Feature: Start investigating noun phrase features

strangetom · strangetom · commit 5426012f93d8 · 2025-05-08T16:12:19.000+01:00
diff --git a/ingredient_parser/dataclasses.py b/ingredient_parser/dataclasses.py
@@ -14,6 +14,25 @@
 from ._common import UREG
 
 
+@dataclass
+class TokenFeatures:
+    stem: str
+    shape: str
+    is_capitalised: bool
+    is_unit: bool
+    is_punc: bool
+    is_ambiguous_unit: bool
+
+
+@dataclass
+class Token:
+    index: int
+    text: str
+    feat_text: str
+    pos_tag: str
+    features: TokenFeatures
+
+
 @dataclass
 class IngredientAmount:
     """Dataclass for holding a parsed ingredient amount.
diff --git a/ingredient_parser/en/_phrases.py b/ingredient_parser/en/_phrases.py
@@ -0,0 +1,235 @@
+#!/usr/bin/env python3
+
+import nltk
+
+from ..dataclasses import Token
+from ._constants import FLATTENED_UNITS_LIST
+
+
+class MIP:
+    """
+    Multi-ingredient Phrases.
+
+    This class handles the detection of multi-ingredient phrases in an ingredient
+    sentence, and the generation of features for tokens within the multi-ingredient
+    phrase.
+
+    A multi-ingredient phrase is a phrase within an ingredient sentence that states a
+    list of alternative ingredients for a give amount. For example
+    * 2 tbsp butter or olive oil
+             ^^^^^^^^^^^^^^^^^^^
+    * 1 cup vegetable, olive or sunflower oil
+            ^^^^^^^^^^^^^^^^^^^^^^^^^^^^^^^^^
+    """
+
+    mip_parser = nltk.RegexpParser(
+        r"""
+        # Extended multi-ingredient phrase containing of 3 ingredients
+        EMIP: {<NN.*|JJ.*>+<,><NN.*|JJ.*>+<CC><NN.*|JJ.*>*<NN.*>}
+        # Multi-ingredient phrase containing of 2 ingredients
+        MIP: {<NN.*|JJ.*>+<CC><NN.*|JJ.*>*<NN.*>}     
+        """
+    )
+
+    def __init__(self, tokenized_sentence: list[Token]):
+        self.tokenized_sentence = tokenized_sentence
+        self.phrases: list[list[int]] = self.detect_phrases(tokenized_sentence)
+
+    def _get_subtree_indices(
+        self, parent_tree: nltk.Tree, subtree: nltk.Tree
+    ) -> list[int]:
+        """Get the indices of a subtree in the parent tree.
+
+        Parameters
+        ----------
+        parent_tree : nltk.Tree
+            Parent tree to find indices of subtree within.
+        subtree : nltk.Tree
+            Subtree to find within parent tree.
+
+        Returns
+        -------
+        list[int]
+            List of indices of subtree in parent tree.
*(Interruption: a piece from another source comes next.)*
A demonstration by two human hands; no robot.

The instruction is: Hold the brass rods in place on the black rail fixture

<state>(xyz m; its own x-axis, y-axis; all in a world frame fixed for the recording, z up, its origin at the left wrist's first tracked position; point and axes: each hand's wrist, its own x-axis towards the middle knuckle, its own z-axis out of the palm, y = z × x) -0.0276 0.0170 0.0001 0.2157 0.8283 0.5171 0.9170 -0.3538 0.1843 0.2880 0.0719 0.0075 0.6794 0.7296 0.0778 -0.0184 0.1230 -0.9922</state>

+            If not found, return empty list.
+        """
+        parent_leaves = parent_tree.leaves()
+        subtree_leaves = subtree.leaves()
+
+        subtree_len = len(subtree_leaves)
+        for i in range(len(parent_leaves) - subtree_len + 1):
+            if (
+                parent_leaves[i] == subtree_leaves[0]
+                and parent_leaves[i : i + subtree_len] == subtree_leaves
+            ):
+                return list(range(i, i + subtree_len))
+
+        return []
+
+    def _cc_is_not_or(
+        self, text_pos: list[tuple[str, str]], indices: list[int]
+    ) -> bool:
+        """Return True if conjunction in phrase is not "or".
+
+        Parameters
+        ----------
+        text_pos : list[tuple[str, str]]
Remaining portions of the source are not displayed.